Our future capital requirements will depend upon many factors, including our efforts to (i) advance the AEROSURF development program to completion of the phase 2 clinical trials in RDS as planned; (ii) assure long-term continuity of supply for our lyophilized KL4 surfactant drug product with our contract manufacturing organization (CMO), (iii) through our collaboration arrangement with Battelle, advance the development of our CAG for use in a planned phase 3 clinical program and, if approved, early commercial activities, (iv) prepare for and conduct an AEROSURF phase 3 clinical program, and (v) secure one or more strategic alliances or other collaboration arrangements to support our development programs and commercialization of our approved products, if any, in markets outside the U.S. We believe that we will be better positioned to enter into a significant strategic alliance for AEROSURF if we obtain encouraging results from the AEROSURF phase 2 clinical program.

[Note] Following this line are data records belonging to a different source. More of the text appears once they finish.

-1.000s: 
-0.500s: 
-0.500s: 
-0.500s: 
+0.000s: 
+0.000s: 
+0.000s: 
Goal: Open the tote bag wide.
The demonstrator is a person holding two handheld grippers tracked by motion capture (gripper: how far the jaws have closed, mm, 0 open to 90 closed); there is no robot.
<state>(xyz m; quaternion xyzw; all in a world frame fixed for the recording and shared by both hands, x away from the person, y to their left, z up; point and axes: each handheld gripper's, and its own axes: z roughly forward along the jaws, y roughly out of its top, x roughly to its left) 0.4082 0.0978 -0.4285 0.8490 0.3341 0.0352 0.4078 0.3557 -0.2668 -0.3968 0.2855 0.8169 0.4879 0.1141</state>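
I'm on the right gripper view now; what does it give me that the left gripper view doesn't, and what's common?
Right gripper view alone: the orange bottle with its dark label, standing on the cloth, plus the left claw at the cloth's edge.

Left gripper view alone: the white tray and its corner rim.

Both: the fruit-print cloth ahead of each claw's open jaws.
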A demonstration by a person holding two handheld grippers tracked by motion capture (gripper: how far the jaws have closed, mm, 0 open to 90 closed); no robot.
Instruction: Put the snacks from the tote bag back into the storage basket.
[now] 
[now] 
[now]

There can be no assurance (i) that our AEROSURF development program will be successful within our anticipated time frame, if at all, (ii) that we will be able to secure long-term continuity of drug product supply of our lyophilized KL4 surfactant, (iii) that we will be able to secure regulatory marketing authorization for AEROSURF and our other potential KL4 surfactant product candidates in the U.S. and other markets, (iv) that any of our approved products will be commercially viable, (v) that the ATM Program will be available when needed, if at all, or (vi) that we otherwise will be able to obtain additional capital when needed and on acceptable terms. We will require significant additional capital to execute our business strategy, pay debt service and sustain operations. Failure to secure the necessary additional capital when needed would have a material adverse effect on our business, financial condition and results of operations. Even if we succeed in our efforts and subsequently commercialize our products, we may never achieve sufficient sales revenue to achieve or maintain profitability.

As of March 31, 2015, there were 250 million shares of common stock authorized under our Amended and Restated Certificate of Incorporation, as amended, and approximately 135.9 million shares of common stock were available for issuance and not otherwise reserved.